(Records supplied begins)

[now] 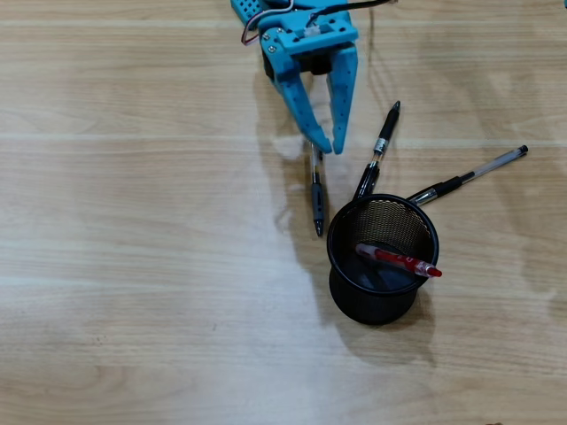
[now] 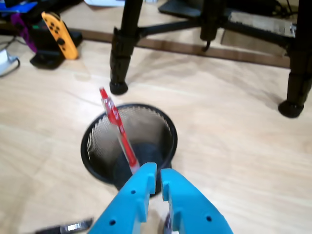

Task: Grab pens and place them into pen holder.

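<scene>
One red pen (image 1: 399, 261) is sitting in the pen holder (image 1: 341, 266). Three pens are lying on the bench (image 1: 133, 266). The hand (image 1: 326, 146) is pinching narrowly around the grey pen (image 1: 317, 199).

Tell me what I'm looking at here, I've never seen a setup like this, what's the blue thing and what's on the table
The blue thing is a small robot arm's gripper, two fingers that pinch like tongs. One picture looks straight down from above. The other comes from a camera riding on the arm's wrist, so the blue fingers poke in from its bottom edge.

On the wooden table stands a black mesh pen holder with a red pen already leaning inside. Three more pens lie beside it in the overhead view: a black pen with its top end at the fingertips, a grey pen and a clear pen.

The fingers are nearly together around the black pen's end, but whether they actually grip it I cannot tell.
</scene>
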`<state>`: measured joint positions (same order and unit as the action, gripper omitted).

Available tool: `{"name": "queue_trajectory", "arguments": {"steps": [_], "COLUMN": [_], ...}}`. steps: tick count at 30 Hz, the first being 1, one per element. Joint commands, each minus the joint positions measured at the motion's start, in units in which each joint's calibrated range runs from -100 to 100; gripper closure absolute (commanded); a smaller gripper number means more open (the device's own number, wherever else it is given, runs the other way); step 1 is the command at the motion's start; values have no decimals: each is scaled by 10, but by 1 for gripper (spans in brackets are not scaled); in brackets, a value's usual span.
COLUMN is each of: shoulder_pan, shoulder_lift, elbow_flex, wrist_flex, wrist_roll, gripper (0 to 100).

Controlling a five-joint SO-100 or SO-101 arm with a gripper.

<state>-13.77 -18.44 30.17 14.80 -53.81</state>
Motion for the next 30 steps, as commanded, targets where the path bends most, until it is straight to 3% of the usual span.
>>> {"name": "queue_trajectory", "arguments": {"steps": [1, 12, 17, 21, 30], "shoulder_pan": [16, 20, -11, -19, -29], "shoulder_lift": [-68, -107, -54, 26, 147], "elbow_flex": [13, -137, -217, -288, -313], "wrist_flex": [56, 428, 562, 608, 601], "wrist_roll": [27, 26, -21, -24, -28], "gripper": [98, 98, 98, 97, 97]}}
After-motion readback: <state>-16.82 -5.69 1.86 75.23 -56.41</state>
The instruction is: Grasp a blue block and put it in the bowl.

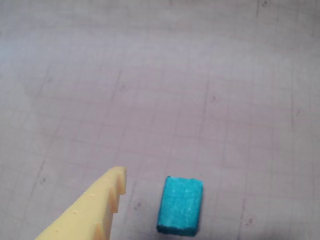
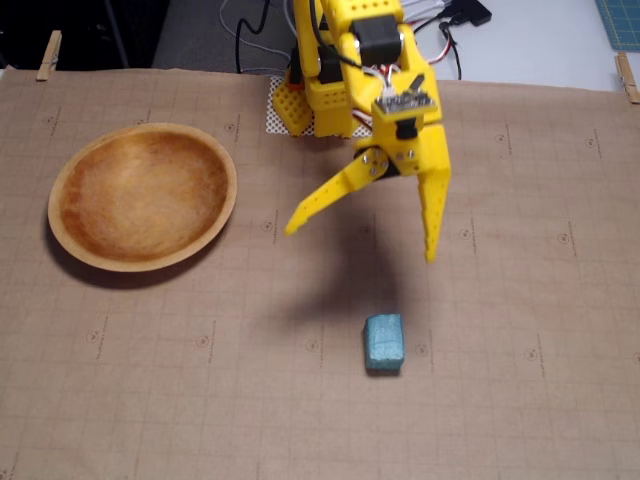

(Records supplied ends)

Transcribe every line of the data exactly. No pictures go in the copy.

**Answer section:**
[now] 
[now] 

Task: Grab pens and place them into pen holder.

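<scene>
One red pen (image 1: 399, 261) is sitting in the pen holder (image 1: 341, 266). Three pens are lying on the bench (image 1: 133, 266). The hand (image 1: 326, 146) is pinching narrowly around the grey pen (image 1: 317, 199).

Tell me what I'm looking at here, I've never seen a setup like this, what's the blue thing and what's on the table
The blue thing is a small robot arm's gripper, two fingers that pinch like tongs. One picture looks straight down from above. The other comes from a camera riding on the arm's wrist, so the blue fingers poke in from its bottom edge.

On the wooden table stands a black mesh pen holder with a red pen already leaning inside. Three more pens lie beside it in the overhead view: a black pen with its top end at the fingertips, a grey pen and a clear pen.

The fingers are nearly together around the black pen's end, but whether they actually grip it I cannot tell.
</scene>
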`<state>`: measured joint positions (same order and unit as the action, gripper omitted).

Available tool: `{"name": "queue_trajectory", "arguments": {"steps": [_], "COLUMN": [_], ...}}`. steps: tick count at 30 Hz, the first being 1, one per element. Joint commands, each minus the joint positions measured at the motion's start, in units in which each joint's calibrated range runs from -100 to 100; gripper closure absolute (commanded); a smaller gripper number means more open (the device's own number, wherever else it is given, runs the other way); step 1 is the command at the motion's start; values have no decimals: each is scaled by 10, but by 1 for gripper (spans in brackets are not scaled); in brackets, a value's usual span.
COLUMN is each of: shoulder_pan, shoulder_lift, elbow_flex, wrist_flex, wrist_roll, gripper (0 to 100).

Controlling a five-joint SO-100 or SO-101 arm with a gripper.

<state>-13.77 -18.44 30.17 14.80 -53.81</state>
Motion for the next 30 steps, as commanded, targets where the path bends most, until it is straight to 3% of the usual span.
>>> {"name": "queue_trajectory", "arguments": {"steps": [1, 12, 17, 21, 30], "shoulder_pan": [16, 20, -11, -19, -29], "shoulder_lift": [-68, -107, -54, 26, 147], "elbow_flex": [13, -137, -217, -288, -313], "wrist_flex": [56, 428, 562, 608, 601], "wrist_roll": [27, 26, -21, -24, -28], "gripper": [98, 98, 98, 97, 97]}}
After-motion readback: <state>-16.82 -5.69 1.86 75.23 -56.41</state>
The instruction is: Grasp a blue block and put it in the bowl.

Nothing remains to add to the answer.